# [Task prompt]
Copy out the listing exactly.

[[ Data, beginning ]]

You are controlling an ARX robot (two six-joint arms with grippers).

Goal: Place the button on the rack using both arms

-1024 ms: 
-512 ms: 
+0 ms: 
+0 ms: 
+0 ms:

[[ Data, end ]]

# [Result]
You are controlling an ARX robot (two six-joint arms with grippers).

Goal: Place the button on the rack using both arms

-1024 ms: 
-512 ms: 
+0 ms: 
+0 ms: 
+0 ms:

With that, the exercise is finished.